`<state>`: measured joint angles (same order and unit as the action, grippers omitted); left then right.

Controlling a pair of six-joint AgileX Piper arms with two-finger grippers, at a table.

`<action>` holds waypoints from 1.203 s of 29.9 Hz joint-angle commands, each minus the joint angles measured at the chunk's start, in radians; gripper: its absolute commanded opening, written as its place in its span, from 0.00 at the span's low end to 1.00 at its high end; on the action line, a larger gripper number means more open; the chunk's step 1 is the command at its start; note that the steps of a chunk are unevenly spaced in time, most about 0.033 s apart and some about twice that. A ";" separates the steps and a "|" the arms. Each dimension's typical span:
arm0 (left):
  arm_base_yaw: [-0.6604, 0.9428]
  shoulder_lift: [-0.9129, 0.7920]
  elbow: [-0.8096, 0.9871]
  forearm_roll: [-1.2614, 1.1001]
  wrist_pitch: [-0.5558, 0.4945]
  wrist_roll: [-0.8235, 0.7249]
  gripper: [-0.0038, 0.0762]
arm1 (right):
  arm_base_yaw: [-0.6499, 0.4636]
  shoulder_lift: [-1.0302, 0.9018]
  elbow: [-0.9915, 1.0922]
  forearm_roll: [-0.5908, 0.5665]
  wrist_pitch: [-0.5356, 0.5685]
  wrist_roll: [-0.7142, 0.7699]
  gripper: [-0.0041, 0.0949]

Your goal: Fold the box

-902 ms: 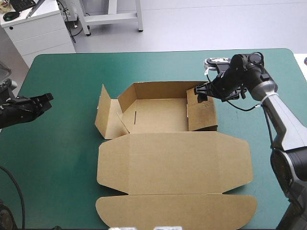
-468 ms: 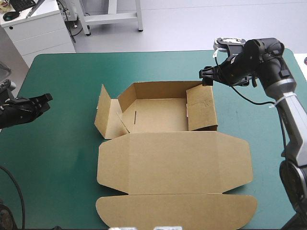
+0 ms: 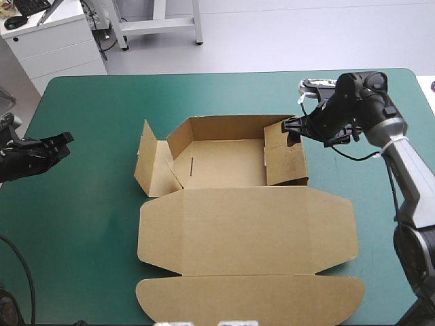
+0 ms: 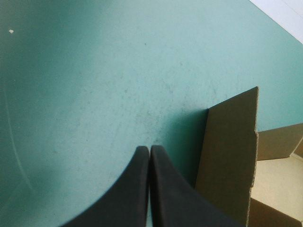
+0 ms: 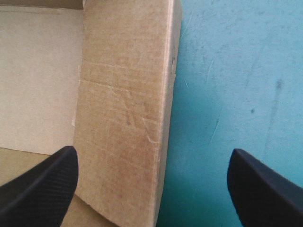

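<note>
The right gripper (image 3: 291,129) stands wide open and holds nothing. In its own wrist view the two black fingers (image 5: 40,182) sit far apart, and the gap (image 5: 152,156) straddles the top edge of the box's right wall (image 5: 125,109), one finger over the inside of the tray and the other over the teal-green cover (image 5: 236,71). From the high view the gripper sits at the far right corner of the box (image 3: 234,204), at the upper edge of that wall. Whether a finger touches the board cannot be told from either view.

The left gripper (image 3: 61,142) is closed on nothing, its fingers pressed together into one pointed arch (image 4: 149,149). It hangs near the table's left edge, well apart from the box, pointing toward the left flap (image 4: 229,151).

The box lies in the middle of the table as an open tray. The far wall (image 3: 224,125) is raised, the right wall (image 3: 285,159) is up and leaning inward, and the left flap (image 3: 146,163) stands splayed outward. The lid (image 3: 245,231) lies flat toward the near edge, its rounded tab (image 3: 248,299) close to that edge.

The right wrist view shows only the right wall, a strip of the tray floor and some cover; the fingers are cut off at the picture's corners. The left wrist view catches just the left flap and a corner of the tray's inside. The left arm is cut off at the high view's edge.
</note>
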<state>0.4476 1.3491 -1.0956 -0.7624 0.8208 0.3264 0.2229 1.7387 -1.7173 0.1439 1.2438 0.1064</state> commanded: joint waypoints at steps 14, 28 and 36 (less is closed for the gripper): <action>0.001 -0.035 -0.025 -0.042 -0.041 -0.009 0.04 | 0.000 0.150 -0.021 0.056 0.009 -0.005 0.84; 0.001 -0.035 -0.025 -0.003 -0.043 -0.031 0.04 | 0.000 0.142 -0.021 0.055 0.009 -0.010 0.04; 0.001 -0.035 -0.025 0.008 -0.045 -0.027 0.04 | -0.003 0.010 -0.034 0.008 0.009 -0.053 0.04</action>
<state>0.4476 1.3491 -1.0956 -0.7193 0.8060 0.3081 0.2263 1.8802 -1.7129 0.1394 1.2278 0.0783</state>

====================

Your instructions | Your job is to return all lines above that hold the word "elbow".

Result below |
  elbow: [-0.8096, 0.9871]
  elbow: [-0.9915, 1.0922]

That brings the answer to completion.